The Bellevue Theater was constructed in 1921 by Leon H. Lempert & Sons
In 1928, The Bellevue Theatre closed its doors only to be purchased one year later by the Shea-Publix Theatre Company, where they purchased a 21-year lease at a total rental cost of $900,000
In the 1940s, Vincent McFaul, a subsidiary of Paramount Pictures, purchased the theatre from Shea-Publix. For their grand re-opening of The Bellevue, the world premier of Niagara Falls, a Hal Roach comedy about newlywed life starring Tom Brown, Marjorie Woodward, Zazu Pitts, and Slim Summerville, was held On October 25, 1941 at 8:00 p.m.Over 1,000 attended the film that local papers reviewed as being “one of the funniest comedies of the year”, including the acting mayor of Niagara Falls, John H. Keller.

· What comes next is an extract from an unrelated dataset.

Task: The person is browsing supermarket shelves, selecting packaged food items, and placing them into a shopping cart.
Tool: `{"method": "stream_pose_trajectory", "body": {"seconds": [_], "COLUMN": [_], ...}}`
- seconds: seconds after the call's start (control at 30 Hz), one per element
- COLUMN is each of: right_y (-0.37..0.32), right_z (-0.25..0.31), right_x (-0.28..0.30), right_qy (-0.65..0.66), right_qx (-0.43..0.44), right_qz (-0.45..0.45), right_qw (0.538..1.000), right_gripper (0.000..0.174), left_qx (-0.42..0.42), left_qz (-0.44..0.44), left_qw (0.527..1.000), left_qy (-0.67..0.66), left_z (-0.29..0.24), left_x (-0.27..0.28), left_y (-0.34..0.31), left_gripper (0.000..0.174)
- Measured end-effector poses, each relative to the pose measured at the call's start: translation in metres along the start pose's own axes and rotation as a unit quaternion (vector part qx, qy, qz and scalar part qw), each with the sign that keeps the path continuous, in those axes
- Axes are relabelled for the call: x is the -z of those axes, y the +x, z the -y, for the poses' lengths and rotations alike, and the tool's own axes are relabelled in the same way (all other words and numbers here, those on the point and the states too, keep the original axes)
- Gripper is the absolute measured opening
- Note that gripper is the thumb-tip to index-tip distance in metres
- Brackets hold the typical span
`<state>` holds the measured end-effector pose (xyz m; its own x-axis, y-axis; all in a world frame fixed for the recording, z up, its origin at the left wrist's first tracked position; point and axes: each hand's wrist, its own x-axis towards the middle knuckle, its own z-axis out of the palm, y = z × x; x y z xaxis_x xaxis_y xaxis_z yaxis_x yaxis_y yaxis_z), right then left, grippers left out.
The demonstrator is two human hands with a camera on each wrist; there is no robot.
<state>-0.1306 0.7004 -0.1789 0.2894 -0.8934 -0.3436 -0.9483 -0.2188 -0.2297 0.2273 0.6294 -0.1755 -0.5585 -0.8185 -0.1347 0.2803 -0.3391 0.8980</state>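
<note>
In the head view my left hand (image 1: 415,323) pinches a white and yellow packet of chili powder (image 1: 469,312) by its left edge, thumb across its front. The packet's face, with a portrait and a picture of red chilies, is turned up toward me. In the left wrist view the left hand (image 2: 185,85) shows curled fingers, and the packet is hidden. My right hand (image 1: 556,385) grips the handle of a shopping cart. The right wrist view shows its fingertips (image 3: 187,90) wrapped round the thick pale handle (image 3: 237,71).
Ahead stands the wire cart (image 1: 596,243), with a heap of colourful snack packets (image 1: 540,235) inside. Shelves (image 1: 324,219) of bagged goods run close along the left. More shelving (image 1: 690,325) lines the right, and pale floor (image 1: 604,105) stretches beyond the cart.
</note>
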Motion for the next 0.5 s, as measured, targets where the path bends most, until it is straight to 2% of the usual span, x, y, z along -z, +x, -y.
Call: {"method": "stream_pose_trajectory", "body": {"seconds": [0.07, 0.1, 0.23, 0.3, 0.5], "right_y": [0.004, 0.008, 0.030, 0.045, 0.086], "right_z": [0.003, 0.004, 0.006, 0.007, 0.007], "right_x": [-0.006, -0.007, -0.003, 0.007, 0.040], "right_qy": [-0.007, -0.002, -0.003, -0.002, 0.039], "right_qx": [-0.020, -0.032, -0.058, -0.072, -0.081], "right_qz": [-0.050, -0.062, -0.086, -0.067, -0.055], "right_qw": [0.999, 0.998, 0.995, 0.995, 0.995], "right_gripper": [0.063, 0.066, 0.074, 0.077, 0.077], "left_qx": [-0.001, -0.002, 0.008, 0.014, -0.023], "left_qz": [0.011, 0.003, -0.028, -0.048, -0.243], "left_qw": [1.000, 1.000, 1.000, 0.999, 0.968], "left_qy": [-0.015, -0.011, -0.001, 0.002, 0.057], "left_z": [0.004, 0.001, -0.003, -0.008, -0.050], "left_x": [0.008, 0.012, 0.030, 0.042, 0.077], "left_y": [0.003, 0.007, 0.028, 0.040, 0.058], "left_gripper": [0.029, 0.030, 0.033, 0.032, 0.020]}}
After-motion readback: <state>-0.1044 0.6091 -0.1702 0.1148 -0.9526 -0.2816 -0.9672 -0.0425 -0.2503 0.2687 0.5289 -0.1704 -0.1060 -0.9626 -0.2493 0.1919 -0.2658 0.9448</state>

Then, in the 1960s, it was purchased by the Strand Cataract Theatre Corp. and renamed The Rapids Theatre.. Under new management of a woman named Miss Louise Marigia, many improvements and changes were made to the building. It was decorated with “flame red and green” furnishings and was described by local newspapers as being “splendid” and “handsome.” Also during this time, the theatre was credited as having the first marquee in Western New York to use the Wagner type changeable letter mounting with transparent Plexiglas rails. It was installed by a local business named Cooper Neon Sign Company. The Rapids held its grand opening on July 15, 1961.
Eventually, business declined and the theatre, along with several other businesses in the economically stagnant Niagara Falls commercial district, closed down until it reopened in 1974 as The Late Show discotheque. That business lasted until 1995, was closed down, and then reopened as yet another dance club called The Masquerade in 1996. In 1998, it operated very briefly as a night club under the name, Centre Stage.
The building was sold in 1999 for $13,000 at a city foreclosure auction. It had a brief run in 2002 when it opened up as The Pleasure Dome. Two years later in 2004, the building was managed by Robert D. Hyde and Ray Page as simply The Dome Theatre, where it held heavy rock performances by Alice in Chains, Dragonforce, The Deftones and the controversial “Girls Gone Wild” Tour. It closed once again and was purchased at a tax foreclosure auction in 2007 by current owner and Niagara Falls native, John Hutchins, for $85,000.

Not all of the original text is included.